Medical device Link People are usually administration colleagues and there should be at least one per care group.

11.8.9 Medical devices and projects officer

Duties of the medical devices and projects officer include:

  • overseeing the inventory and liaising with the company who maintains the database where required
  • facilitating the appropriate colleagues access rights to the inventory
  • being a point of contact and providing support or advice to colleagues regarding use of the inventory
  • providing inventory updates and reports to the MDAG and other groups as required
  • updating user guides
  • cross checking information from specialists within the trust and contract activity periodically against the inventory
  • assisting in the development of relevant audit tools and data collection for medical devices and liaising with clinical audit and internal audit where required
  • liaising with medical engineering departments, contracts and purchasing colleagues regarding servicing requirements of equipment for contracts and SLAs

11.8.10 Purchasing department

The purchasing department is responsible for purchasing devices from manufacturers that are approved in accordance with medical devices directive (MDD) 2007/47/EC. The department is advised by MDAG regarding approved standard medical devices which are available for Trust colleagues to purchase.

11.8.11 All colleagues

Duties of colleagues who use medical devices include but are not limited to:

  • fully implement this policy and bring to the immediate attention of managers any issues affecting the effective implementation of this policy
  • deliver personalised care through the use of medical devices in a way that has regard to the dignity, comfort and safety of patients and which promotes their independence and wellbeing
  • utilise the Mental Capacity Act (2005) where required
  • take account of the training needs of patients or carers with regard to any equipment the patient or carer is given to use themselves
  • report incidents and near misses involving medical devices via the Ulysses (IR1) electronic incident reporting system
  • address any concerns in a timely manner where they identify problems around the safety or suitability of equipment in a patient’s own home
  • use medical devices safely and in the prescribed manner including ensuring that any safety checks required by manufacturers’ instructions or procedures and guidance are carried out prior to use of medical devices including safe decontamination
  • ensuring they have received sufficient training i.e. verbal and, or written instructions and hence are competent to use a medical device before attempting to operate it.

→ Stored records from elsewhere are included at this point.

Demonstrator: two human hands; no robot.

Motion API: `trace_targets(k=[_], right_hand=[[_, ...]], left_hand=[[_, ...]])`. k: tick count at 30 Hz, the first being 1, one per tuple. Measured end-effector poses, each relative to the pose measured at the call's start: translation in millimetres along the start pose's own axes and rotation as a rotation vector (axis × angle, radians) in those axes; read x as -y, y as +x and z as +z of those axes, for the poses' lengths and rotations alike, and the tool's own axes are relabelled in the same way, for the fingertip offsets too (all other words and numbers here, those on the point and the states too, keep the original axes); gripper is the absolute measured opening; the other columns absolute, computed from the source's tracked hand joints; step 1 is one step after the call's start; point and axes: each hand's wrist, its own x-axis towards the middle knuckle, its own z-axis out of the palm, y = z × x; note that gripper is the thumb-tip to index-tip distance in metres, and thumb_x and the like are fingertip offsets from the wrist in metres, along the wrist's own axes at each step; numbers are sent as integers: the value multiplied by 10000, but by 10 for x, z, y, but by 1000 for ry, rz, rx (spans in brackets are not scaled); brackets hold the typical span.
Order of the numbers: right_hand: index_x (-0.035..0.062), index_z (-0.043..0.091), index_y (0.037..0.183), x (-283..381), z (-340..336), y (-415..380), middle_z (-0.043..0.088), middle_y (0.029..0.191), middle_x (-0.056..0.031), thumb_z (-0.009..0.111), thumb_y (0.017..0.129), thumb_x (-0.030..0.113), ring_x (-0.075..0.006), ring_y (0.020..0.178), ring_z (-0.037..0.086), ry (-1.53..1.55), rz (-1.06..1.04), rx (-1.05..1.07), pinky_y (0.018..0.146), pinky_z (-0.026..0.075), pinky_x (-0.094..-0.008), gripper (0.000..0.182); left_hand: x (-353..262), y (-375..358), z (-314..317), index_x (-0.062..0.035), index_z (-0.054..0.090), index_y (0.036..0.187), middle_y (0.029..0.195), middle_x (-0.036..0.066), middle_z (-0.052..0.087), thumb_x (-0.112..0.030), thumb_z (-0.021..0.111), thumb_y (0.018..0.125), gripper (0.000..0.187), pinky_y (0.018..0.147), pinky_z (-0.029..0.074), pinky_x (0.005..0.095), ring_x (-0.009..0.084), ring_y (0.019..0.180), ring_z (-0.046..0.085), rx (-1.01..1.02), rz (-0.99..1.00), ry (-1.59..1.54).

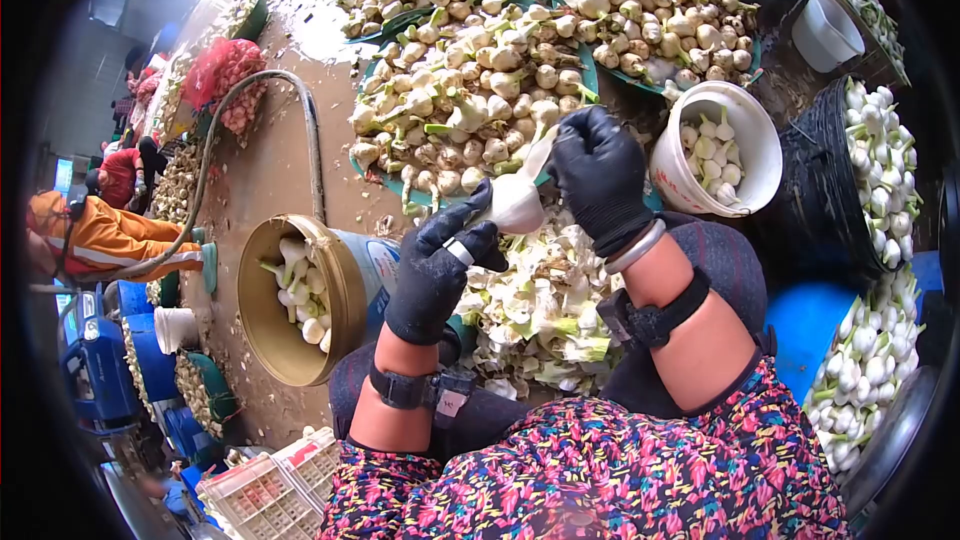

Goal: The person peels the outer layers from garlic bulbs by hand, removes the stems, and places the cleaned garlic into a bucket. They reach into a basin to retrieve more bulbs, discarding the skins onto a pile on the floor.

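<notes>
A white garlic bulb (515, 206) is held over my lap by my left hand (438, 265), its black-gloved fingers closed around one side. White tape wraps one of those fingers. Above and right of the bulb, my right hand (600, 172), also black-gloved, has its fingers pinched together at a pale strip of garlic skin (540, 152) that runs up from the bulb. Below both hands lies a heap of peeled garlic skins (540, 310) between my knees. Just beyond, unpeeled garlic bulbs (470, 90) are piled in a wide green basin.
A tan bucket (262, 340) of cleaned bulbs tips toward me at left. A white bucket (745, 105) with bulbs stands right, beside a black tub (815, 165) heaped with white garlic. A hose (318, 155) loops across the wet floor. A person in orange trousers (130, 235) is at far left.
</notes>
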Motion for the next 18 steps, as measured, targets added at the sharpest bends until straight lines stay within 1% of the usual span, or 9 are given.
trace_targets(k=[3,5,8,10,11,14,16,17,18], right_hand=[[43,559,751,22,-109,69,573,545,-48,535,800,109,-100,484,552,160,20,-80,463,435,-272,86],[40,558,751,61,-185,85,551,538,-13,526,803,97,-65,501,532,248,119,-123,465,433,-249,83],[24,572,731,26,-306,34,577,547,-71,552,789,152,-161,499,579,120,104,-1,492,460,-294,142],[14,529,721,-47,-330,-74,568,644,-84,564,780,173,-156,549,555,-367,-28,531,560,471,-318,173],[4,562,722,3,-321,-167,574,651,-138,589,750,233,-231,562,566,-519,-17,756,596,460,-370,233],[31,596,778,101,-201,-290,560,614,-153,582,734,229,-258,590,583,-596,115,851,607,462,-374,204],[37,607,801,0,-140,-324,557,582,-148,556,703,177,-263,586,587,-488,-144,578,600,463,-369,178],[37,607,801,50,-138,-321,557,582,-148,556,703,177,-263,586,587,-492,-143,576,600,463,-369,178],[37,603,815,146,-148,-306,558,596,-144,535,686,150,-270,594,583,-410,-3,678,601,458,-374,184]], left_hand=[[-4,-12,-143,9,574,1127,973,109,632,34,567,805,323,649,522,282,161,806,620,-74,102,20],[-119,-110,-398,18,602,1039,1051,114,613,66,535,803,250,720,507,272,142,815,606,-156,246,239],[-463,-382,-1163,12,595,1024,1031,109,617,103,433,746,335,785,484,280,158,871,597,-364,439,591],[-610,-584,-1742,8,629,959,984,109,627,80,467,750,274,794,472,277,173,887,592,-561,359,933],[-679,-657,-1918,5,647,914,935,122,630,35,523,750,207,767,468,301,210,842,596,-572,243,1338],[-670,-434,-1786,7,653,908,855,139,621,-30,591,732,191,765,453,331,258,816,588,-389,320,1355],[-485,-69,-1308,-3,655,924,861,133,630,-48,618,725,207,775,453,328,248,842,594,-262,324,1234],[-338,131,-1110,-13,657,939,891,127,642,-52,630,729,215,777,457,320,232,862,602,-197,291,1207],[-54,386,-1073,-31,657,954,890,128,641,-51,649,714,242,769,457,310,236,847,604,-81,269,1130]])
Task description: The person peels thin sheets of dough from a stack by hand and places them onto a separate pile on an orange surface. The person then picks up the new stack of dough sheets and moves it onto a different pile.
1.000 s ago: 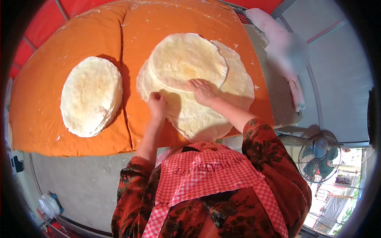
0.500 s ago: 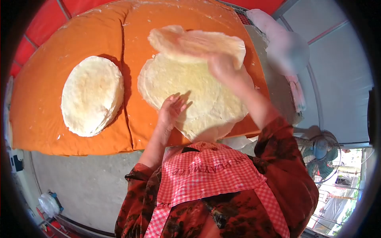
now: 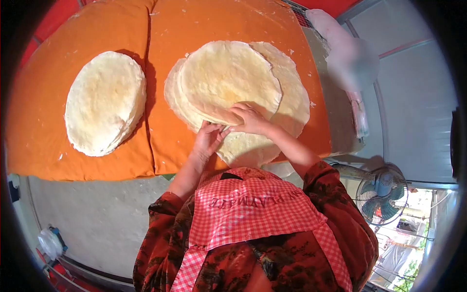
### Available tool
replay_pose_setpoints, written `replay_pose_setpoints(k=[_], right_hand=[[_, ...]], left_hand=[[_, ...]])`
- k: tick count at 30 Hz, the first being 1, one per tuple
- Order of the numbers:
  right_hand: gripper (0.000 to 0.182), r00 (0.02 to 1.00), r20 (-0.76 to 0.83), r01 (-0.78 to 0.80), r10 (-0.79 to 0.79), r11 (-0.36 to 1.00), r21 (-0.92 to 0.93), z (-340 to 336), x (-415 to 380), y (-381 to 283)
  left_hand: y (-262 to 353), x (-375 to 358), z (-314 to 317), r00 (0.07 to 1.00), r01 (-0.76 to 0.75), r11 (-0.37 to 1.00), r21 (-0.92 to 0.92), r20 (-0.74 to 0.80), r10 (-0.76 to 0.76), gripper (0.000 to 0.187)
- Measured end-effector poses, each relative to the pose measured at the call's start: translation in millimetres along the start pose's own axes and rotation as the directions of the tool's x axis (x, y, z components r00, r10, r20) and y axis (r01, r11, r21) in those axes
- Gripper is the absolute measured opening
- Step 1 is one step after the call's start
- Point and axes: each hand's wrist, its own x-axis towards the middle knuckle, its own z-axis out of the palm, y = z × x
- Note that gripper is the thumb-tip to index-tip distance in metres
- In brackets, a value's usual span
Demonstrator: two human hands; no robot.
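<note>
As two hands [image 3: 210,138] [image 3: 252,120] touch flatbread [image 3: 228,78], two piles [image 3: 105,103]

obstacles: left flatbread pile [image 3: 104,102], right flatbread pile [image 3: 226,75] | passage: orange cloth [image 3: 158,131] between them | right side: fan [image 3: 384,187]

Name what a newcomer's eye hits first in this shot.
The bright orange cloth filling the upper part of the view, with a neat stack of pale flat rounds on the left and a looser, overlapping pile right of it. Then the pile's top round, with the person's left grip and right grip at its near edge. Lastly, the red-and-white checked apron, bottom center.
</note>
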Motion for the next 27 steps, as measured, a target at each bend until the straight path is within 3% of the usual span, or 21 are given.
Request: replay_pose_setpoints(k=[8, 11, 14, 17, 18, 19, 21, 23, 27], right_hand=[[0.047, 0.992, -0.102, 0.077, -0.072, 0.996, 0.039, 3.6, -0.7, 3.4], [0.036, 0.982, -0.184, -0.04, 0.05, 0.998, 0.054, 12.6, 0.3, 1.4], [0.03, 0.939, -0.33, 0.083, -0.092, 0.996, -0.042, 22.7, 5.4, 5.2], [0.027, 0.952, -0.208, -0.18, 0.225, 0.96, 0.216, 30.5, 21.0, 30.0], [0.024, 0.95, -0.103, -0.276, 0.296, 0.946, 0.172, 7.9, 30.8, 32.8], [0.024, 0.956, -0.169, -0.193, 0.239, 0.948, 0.252, -2.9, 46.1, 55.2], [0.026, 0.932, -0.345, -0.066, 0.112, 0.988, 0.142, -26.1, 46.3, 46.0], [0.032, 0.865, -0.492, -0.03, -0.101, 0.967, -0.251, -88.3, 18.7, -36.4], [0.038, 0.884, -0.431, 0.029, -0.181, 0.942, -0.335, -5.6, 2.4, -15.2]], left_hand=[[0.8, -0.3, 5.7, 0.999, -0.004, 1.0, -0.019, -0.05, 0.003, 0.043], [-2.2, 2.3, -6.5, 0.998, 0.01, 1.0, 0.02, -0.068, -0.009, 0.04], [-5.9, 4.6, -9.5, 0.989, 0.013, 1.0, -0.009, -0.149, -0.014, 0.036], [-8.2, 6.7, -9.1, 0.969, 0.014, 1.0, 0.004, -0.246, -0.012, 0.036], [-8.5, 9.1, -10.0, 0.972, 0.006, 1.0, 0.008, -0.236, -0.003, 0.036], [-9.2, 10.3, -12.2, 0.973, 0.0, 1.0, 0.012, -0.23, 0.002, 0.037], [-10.7, 7.9, -13.2, 0.968, 0.004, 1.0, 0.023, -0.249, 0.002, 0.037], [-9.3, 7.2, -8.1, 0.956, 0.011, 0.999, 0.033, -0.292, -0.001, 0.037], [-8.6, 5.7, -9.5, 0.979, -0.003, 1.0, 0.014, -0.202, 0.005, 0.039]])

If there is any doubt, the colleague should consult their manager and the manufacturers’ instructions
  • ensuring that prescribing decisions involving medical devices will be made by colleagues with appropriate professional qualifications and suitable experience
  • preserve the trust’s assets and keep unnecessary expenditure to a minimum

Every colleague who uses medical devices must have ownership and responsibility for minimising the impact of risk.


Document control

  • Version: 10.2.
  • Unique reference number: 324.
  • Approved by: Clinical policies review and approvals group.
  • Date approved: 06 February 2024.
  • Name of originator or author: Head of patient safety.
  • Name of responsible individual: Executive director of nursing and allied health professionals and medical devices advisory group.
  • Date Issued:  20 February 2024 (amendment).
  • Review date: November 2025.
  • Target audience: This policy applies to trust colleague(s) and any colleague(s) providing services under contract in both hospital and community services who are involved in any aspect of medical devices use and management.